Performance doesn't just include CPU time, but also memory footprint. You might eat a similar amount of processor time, but you're not going to have a similar memory footprint with any kind of GC'd language, and if the GC happens to be a stop the world GC, you're likely to see pauses in the browser that will irritate the user.
Before the inevitable "memory is cheap" argument is made, I'd rather have my client app be a good neighbor. Having a GC'd process on a client munch through memory like it's infinite is just bad manners and makes some bad assumptions. (On the flip side, a GC'd process that tries to be a good neighbor by freeing memory aggressively becomes a bad neighbor in terms of CPU time, which has additional consequences in terms of battery life.) The JVM, for example, tends to only run its GC when it needs to.

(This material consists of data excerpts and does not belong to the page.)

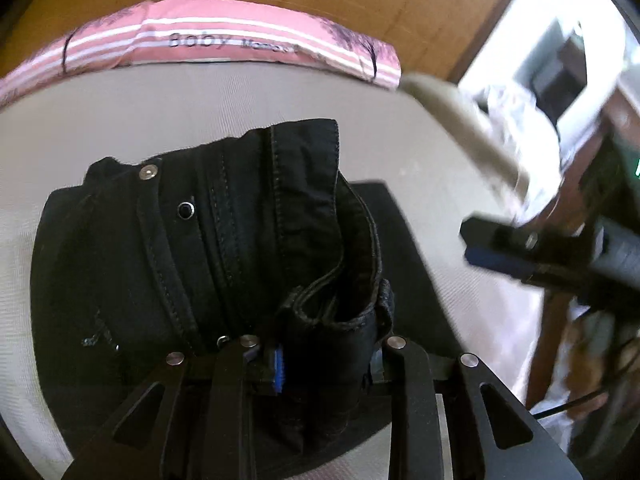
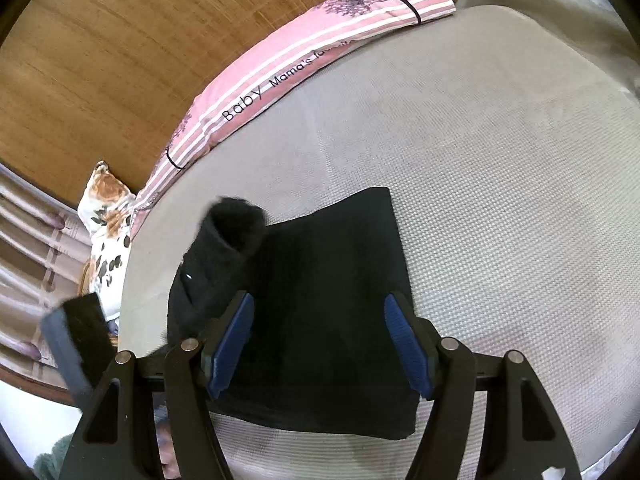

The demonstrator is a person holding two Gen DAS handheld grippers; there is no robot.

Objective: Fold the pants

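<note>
The black pants [image 1: 224, 232] are spread on a grey mattress [image 1: 120, 120]. In the left wrist view, a bunched waistband part with its snap buttons is lifted and clamped between the pads of the left gripper [image 1: 324, 360]. The right gripper [image 2: 320, 344] is held above the flat, folded part of the pants [image 2: 332, 300]; its blue pads [image 2: 404, 344] stand well apart with nothing pressed between them. In the right wrist view, the raised cloth is seen as a blurred roll at the left edge of the folded part. A pink striped pillow [image 2: 280, 80] printed with trees and the word "Baby" lies along the far edge of the mattress, against a wooden wall [image 2: 100, 40].
</note>
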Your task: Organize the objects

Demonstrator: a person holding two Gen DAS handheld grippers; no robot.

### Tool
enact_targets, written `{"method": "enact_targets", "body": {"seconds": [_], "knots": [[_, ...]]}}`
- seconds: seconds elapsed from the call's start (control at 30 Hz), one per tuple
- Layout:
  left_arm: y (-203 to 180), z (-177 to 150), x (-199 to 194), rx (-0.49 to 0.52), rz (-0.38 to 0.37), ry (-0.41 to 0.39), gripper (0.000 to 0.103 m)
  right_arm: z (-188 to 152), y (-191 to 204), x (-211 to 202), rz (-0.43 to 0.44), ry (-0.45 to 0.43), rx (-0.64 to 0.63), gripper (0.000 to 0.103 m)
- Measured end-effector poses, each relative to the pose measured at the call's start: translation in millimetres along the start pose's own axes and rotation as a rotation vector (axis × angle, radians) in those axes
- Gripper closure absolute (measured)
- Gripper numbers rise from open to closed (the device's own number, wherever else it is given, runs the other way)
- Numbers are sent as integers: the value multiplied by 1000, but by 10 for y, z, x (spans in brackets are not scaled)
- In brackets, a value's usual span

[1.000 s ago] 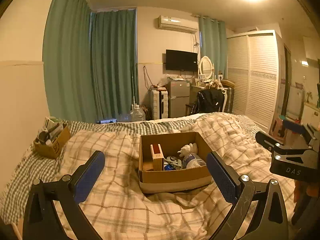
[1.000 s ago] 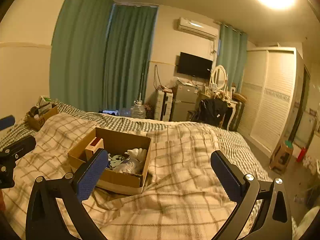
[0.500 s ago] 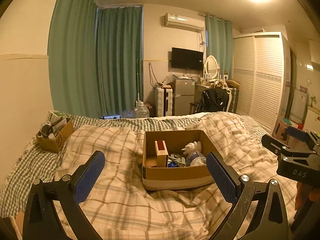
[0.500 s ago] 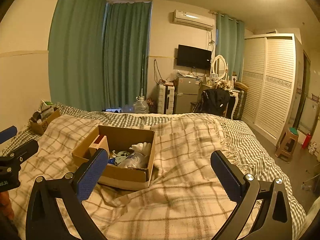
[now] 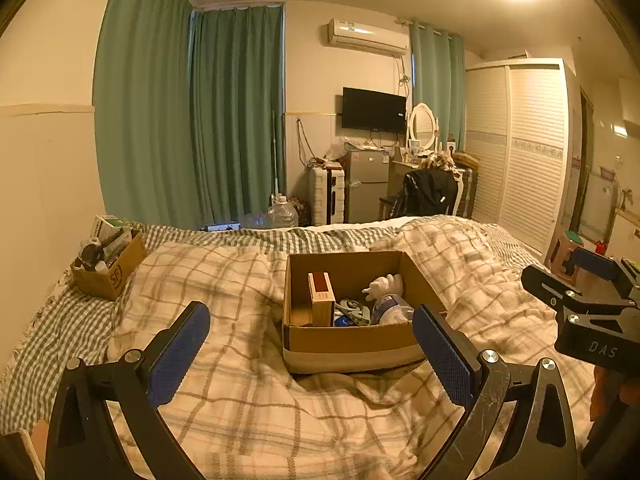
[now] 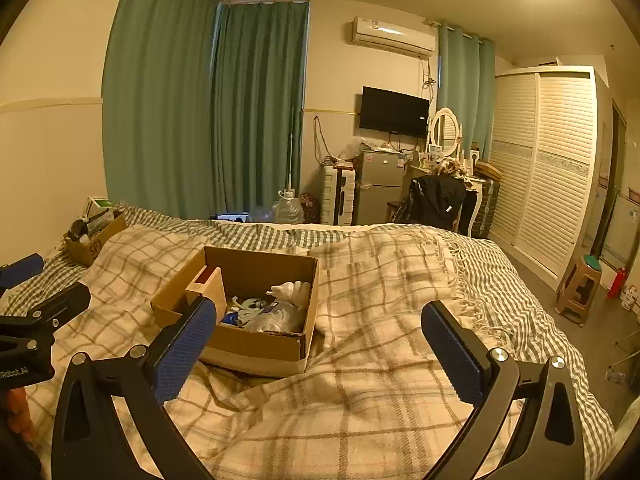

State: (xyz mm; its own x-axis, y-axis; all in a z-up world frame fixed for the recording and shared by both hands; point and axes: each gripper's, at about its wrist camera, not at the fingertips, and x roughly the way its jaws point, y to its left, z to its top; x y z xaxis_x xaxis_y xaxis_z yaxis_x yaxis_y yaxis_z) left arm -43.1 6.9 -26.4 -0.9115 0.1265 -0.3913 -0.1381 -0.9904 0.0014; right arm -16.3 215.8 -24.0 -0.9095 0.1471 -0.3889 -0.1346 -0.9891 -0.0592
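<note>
Two grippers hover over the bed, and we see both with fingers spread wide and nothing between them. In the left wrist view, the left gripper (image 5: 310,350) frames the open cardboard box (image 5: 352,344), which lies just beyond the fingertips, closer to the right finger (image 5: 442,354) than to the left. Inside it stand a small wooden block (image 5: 321,300), a white figure (image 5: 383,286) and a crumpled plastic bottle (image 5: 390,312). In the right wrist view, the right gripper (image 6: 320,354) sits off to the side, so the box lies ahead of its left finger (image 6: 184,350), while only the plaid blanket (image 6: 380,380) lies between the fingers. The right gripper shows at the right edge of the left view. A smaller cardboard box (image 5: 110,270) of odds and ends rests well apart near the wall, on the green checked sheet (image 5: 52,332).
</note>
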Motion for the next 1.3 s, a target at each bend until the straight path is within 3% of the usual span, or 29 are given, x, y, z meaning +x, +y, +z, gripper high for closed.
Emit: {"method": "enact_targets", "body": {"seconds": [1.03,1.3], "knots": [[-51,-9,-26,9,5,11,0,-34,68,8,4,14,-14,0],[24,-7,-10,-51,-7,8,0,-33,72,20,0,16,-19,0]]}}
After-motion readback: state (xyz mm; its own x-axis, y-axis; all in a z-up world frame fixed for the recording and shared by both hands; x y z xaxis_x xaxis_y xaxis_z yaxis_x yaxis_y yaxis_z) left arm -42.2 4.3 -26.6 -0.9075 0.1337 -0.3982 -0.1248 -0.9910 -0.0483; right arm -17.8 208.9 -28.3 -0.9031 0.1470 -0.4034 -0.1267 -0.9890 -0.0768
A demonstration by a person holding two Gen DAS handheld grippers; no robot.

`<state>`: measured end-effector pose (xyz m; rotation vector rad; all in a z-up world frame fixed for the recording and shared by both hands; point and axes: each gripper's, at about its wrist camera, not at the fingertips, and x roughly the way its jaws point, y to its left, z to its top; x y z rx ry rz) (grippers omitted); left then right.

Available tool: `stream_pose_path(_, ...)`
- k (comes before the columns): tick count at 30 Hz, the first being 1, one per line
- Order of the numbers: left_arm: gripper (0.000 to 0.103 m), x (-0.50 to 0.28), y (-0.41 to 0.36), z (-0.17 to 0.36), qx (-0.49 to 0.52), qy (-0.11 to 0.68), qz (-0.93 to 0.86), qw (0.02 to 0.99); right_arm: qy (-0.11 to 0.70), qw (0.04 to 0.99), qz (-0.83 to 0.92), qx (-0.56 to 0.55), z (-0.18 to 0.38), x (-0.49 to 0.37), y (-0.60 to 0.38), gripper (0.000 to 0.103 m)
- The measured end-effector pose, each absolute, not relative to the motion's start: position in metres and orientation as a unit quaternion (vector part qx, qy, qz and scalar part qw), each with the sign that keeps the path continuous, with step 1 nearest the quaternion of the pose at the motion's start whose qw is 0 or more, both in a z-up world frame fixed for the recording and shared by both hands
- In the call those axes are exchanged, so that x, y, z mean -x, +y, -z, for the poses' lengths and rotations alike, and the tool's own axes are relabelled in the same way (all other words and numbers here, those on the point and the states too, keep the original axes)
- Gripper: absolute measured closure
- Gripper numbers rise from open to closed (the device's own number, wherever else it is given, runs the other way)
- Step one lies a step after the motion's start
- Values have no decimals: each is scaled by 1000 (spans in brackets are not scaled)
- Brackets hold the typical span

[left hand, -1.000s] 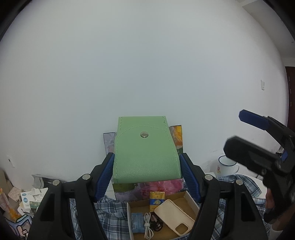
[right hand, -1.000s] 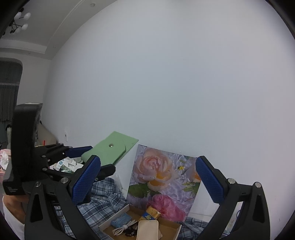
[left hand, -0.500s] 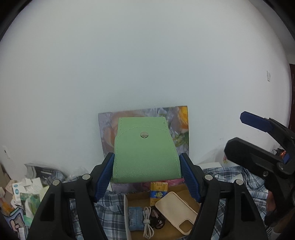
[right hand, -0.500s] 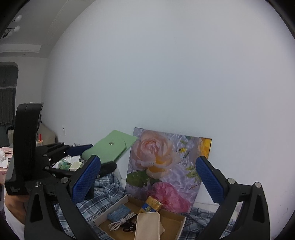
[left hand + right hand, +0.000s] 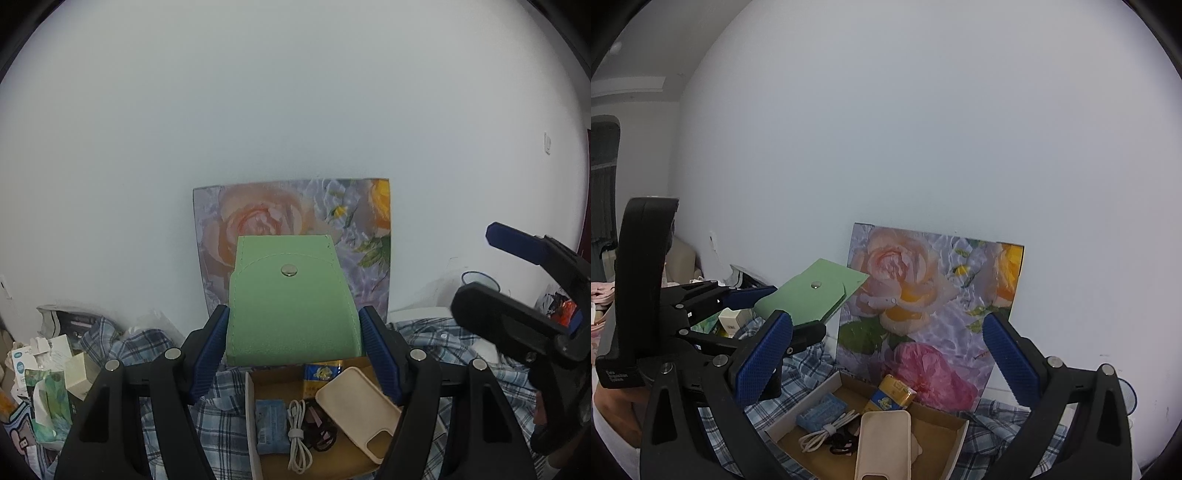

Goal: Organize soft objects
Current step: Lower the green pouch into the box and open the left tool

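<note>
Left hand-held gripper (image 5: 293, 343) clamped on the green pouch (image 5: 291, 306) at frame centre, above the cardboard box (image 5: 251, 413) at lower centre, right hand-held gripper (image 5: 886, 362) jaws wide apart with nothing between, flower picture (image 5: 934, 295) behind, plaid cloth (image 5: 229, 398) underneath

White wall (image 5: 295, 110) fills the upper field. Floral rose print panel (image 5: 934, 306) leans upright against it. Blue-and-white plaid cloth (image 5: 221, 406) covers the surface below. Far left: clutter of small boxes and papers (image 5: 44, 369), contents not legible. White enamel mug with blue rim (image 5: 480, 280) stands at right near the wall. A wall switch plate (image 5: 547, 142) sits high at right.
</note>
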<state>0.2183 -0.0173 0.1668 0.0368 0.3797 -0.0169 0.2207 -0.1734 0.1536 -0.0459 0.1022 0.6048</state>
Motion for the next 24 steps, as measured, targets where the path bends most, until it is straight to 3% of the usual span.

It is a horrible neighbor in this respect because it just takes all the memory it needs and only runs its GC when it really, really has to. This is one of the reasons it's relatively fast, but as a consequence puts a lot of pressure on the system. In such a scenario it's possible other processes will OOM and be killed, or the system will start swapping memory pages, or other processes will have to run their GC more aggressively (as V8 does in low memory conditions) which puts even more pressure on the system. All this adds up to very selfish apps that bog down a system and can become virtually unusable. These selfish apps are also unsuitable for use in poorer parts of the world where incomes are lower and additional memory is potentially unaffordable.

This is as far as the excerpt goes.